World War I era French aircraft

The SEA IV was a French two-seat military aircraft of World War I and the immediate post-war era.

==Development==
The SEA IV was designed and built in 1917 by Henry Potez, Louis Coroller, and Marcel Bloch. It was a derivative of their previous SEA II design, equipped with a more powerful Lorraine engine of 261 kW (350 hp). It made its first flight during the first quarter of 1918, probably near Plessis-Belleville. It was initially tested by Gustave Douchy, a flying ace of 9 victories, then by the pilots of the Centre d'essais en Vol at Villacoublay. The "Ministère de l'Armement et des Fabrications de guerre" (Ministry of Armament and War Production) soon placed an order for 1,000 machines, making the SEA IV the first Dassault-designed aircraft to reach production.

==Operational history==
On August 24, 1918, General Duval, commander of Aéronautique at General Headquarters foresaw the need for two variants to equip the escadrilles at the beginning of 1919: the SEA IV A2 for observation and the SEA IV C2 for fighting. In October, General Headquarters ordered the commissioning of a flotilla to operate these aircraft, and therefore required production to reach 200 planes per month during the first quarter of 1919, to have a force of 400 on hand by April 1.

The Armistice, however, meant that the initial order of 1,000 was cancelled, and in the end, only 115 examples were built.
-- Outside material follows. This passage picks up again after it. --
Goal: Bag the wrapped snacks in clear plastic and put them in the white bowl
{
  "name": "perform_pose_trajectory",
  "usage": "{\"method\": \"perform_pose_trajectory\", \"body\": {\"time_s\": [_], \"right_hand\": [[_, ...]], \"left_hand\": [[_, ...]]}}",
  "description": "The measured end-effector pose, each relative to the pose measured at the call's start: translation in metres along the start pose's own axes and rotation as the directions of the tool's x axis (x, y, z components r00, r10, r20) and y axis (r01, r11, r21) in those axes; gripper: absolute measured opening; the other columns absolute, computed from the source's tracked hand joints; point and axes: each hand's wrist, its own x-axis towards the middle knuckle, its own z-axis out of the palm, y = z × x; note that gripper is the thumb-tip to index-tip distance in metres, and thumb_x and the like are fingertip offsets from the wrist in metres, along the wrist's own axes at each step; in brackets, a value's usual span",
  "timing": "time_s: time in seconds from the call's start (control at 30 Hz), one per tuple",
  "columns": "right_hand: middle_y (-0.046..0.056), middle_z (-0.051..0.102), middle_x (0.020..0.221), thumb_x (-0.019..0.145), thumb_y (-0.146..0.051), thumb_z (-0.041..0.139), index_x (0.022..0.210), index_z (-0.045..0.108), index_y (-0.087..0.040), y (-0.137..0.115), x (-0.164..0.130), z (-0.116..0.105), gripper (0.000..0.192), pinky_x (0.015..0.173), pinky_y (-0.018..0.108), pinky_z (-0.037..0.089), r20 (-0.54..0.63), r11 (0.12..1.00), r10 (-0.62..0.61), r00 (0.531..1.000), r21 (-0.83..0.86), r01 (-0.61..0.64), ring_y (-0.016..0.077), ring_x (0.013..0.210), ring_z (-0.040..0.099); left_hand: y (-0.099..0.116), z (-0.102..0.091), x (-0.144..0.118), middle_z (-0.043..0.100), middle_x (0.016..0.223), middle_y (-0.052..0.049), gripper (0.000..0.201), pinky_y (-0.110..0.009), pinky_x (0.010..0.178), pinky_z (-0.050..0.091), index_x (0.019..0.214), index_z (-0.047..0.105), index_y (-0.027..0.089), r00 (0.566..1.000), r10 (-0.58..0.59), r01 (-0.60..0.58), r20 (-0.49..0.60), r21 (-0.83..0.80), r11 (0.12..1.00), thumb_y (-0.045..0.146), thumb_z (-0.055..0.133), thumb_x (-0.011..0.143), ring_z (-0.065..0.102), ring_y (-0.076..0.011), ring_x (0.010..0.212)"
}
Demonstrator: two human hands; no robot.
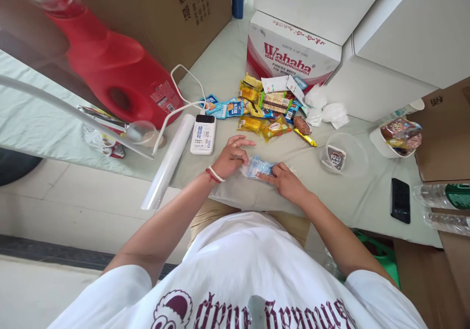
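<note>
One head-worn view, looking steeply down.
We look from above our own chest onto the table [227,74] close in front, facing forward, with the floor at left and stacked boxes [293,50] at the far edge.

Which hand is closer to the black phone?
Right. The right hand rests on the blue packet, left of the black phone. The left hand sits farther left.

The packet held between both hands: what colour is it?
Blue and white packet, seen in the head view.
</note>
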Motion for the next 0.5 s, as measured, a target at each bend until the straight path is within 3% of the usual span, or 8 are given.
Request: {"method": "perform_pose_trajectory", "body": {"time_s": [0.07, 0.17, 0.23, 0.3, 0.4, 0.5], "right_hand": [[0.006, 0.049, 0.094, 0.101, -0.007, 0.040, 0.146, 0.062, -0.035, 0.001, 0.002, 0.000, 0.058, 0.089, 0.034, 0.044, 0.010, 0.999, 0.007, 1.000, 0.033, -0.007, 0.0241, 0.097, 0.044], [0.006, 0.049, 0.094, 0.098, -0.004, 0.044, 0.139, 0.068, -0.034, 0.001, 0.004, 0.000, 0.056, 0.089, 0.033, 0.043, 0.003, 0.997, 0.013, 1.000, 0.075, -0.013, 0.0239, 0.096, 0.043], [0.006, 0.049, 0.094, 0.098, -0.004, 0.045, 0.138, 0.068, -0.033, 0.002, 0.003, 0.000, 0.055, 0.089, 0.033, 0.043, -0.005, 0.996, 0.015, 1.000, 0.084, -0.015, 0.0239, 0.096, 0.043], [0.005, 0.048, 0.093, 0.098, -0.004, 0.045, 0.140, 0.067, -0.034, 0.003, 0.002, 0.001, 0.056, 0.088, 0.032, 0.043, -0.010, 0.996, 0.018, 1.000, 0.090, -0.017, 0.0238, 0.096, 0.043], [0.005, 0.047, 0.093, 0.097, -0.002, 0.044, 0.139, 0.068, -0.034, 0.003, 0.003, 0.002, 0.058, 0.088, 0.032, 0.042, -0.014, 0.994, 0.019, 1.000, 0.105, -0.018, 0.0234, 0.097, 0.043], [0.006, 0.049, 0.094, 0.096, -0.002, 0.044, 0.132, 0.072, -0.030, 0.003, 0.005, 0.005, 0.053, 0.090, 0.033, 0.043, -0.013, 0.993, 0.022, 1.000, 0.119, -0.020, 0.0237, 0.098, 0.043]], "left_hand": [[-0.005, -0.001, -0.005, 0.076, 0.120, -0.009, 0.024, -0.051, 0.123, 0.039, 0.058, 0.061, 0.023, 0.999, -0.048, 0.049, 0.018, -0.069, 0.996, 0.011, 0.055, 0.078, 0.047, -0.0276, 0.143], [-0.010, 0.009, -0.010, 0.068, 0.130, -0.014, 0.014, -0.053, 0.121, 0.039, 0.090, 0.071, 0.020, 0.978, -0.181, 0.186, -0.108, 0.043, 0.982, 0.029, 0.061, 0.086, 0.049, -0.0304, 0.141], [-0.009, 0.016, -0.012, 0.057, 0.146, -0.019, 0.044, -0.060, 0.122, 0.034, 0.115, 0.069, 0.018, 0.944, -0.252, 0.293, -0.212, 0.186, 0.938, 0.043, 0.074, 0.080, 0.042, -0.0378, 0.146], [-0.005, 0.019, -0.014, 0.056, 0.147, -0.019, 0.049, -0.063, 0.121, 0.030, 0.115, 0.070, 0.017, 0.924, -0.303, 0.358, -0.232, 0.254, 0.899, 0.041, 0.081, 0.074, 0.039, -0.0427, 0.146], [0.009, 0.016, -0.018, 0.070, 0.113, -0.011, 0.015, -0.050, 0.106, 0.048, 0.093, 0.073, 0.018, 0.929, -0.328, 0.359, -0.174, 0.193, 0.913, 0.029, 0.070, 0.083, 0.062, -0.0302, 0.116], [0.035, 0.025, -0.021, 0.069, 0.092, -0.004, 0.013, -0.034, 0.082, 0.056, 0.090, 0.073, 0.019, 0.952, -0.260, 0.275, -0.160, 0.082, 0.958, 0.027, 0.062, 0.089, 0.065, -0.0187, 0.085]]}}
These C2s were used for a number of years by several escadrilles in the "Regiments d'Aviation" at Le Bourget.

A further 25 were built by Aéroplanes Henry Potez as the Potez VII, a luxury touring aircraft, and one further example formed the basis of a racing aircraft.

==Variants==
- SEA IV
  Basic production variant
- SEA IV P.M.
  A long-distance aircraft with additional fuel tanks giving an endurance of 6 hours.
- SEA IV floatplane
  Under construction at the time of the Armistice in November 1918

==Operators==
- FRA

==Bibliography==
- Coroller, Jean-Louis (1997). "Les Avions S.E.A.: ou la préhistoire des Avions Marcel Bloch et des Avions Henry Potez"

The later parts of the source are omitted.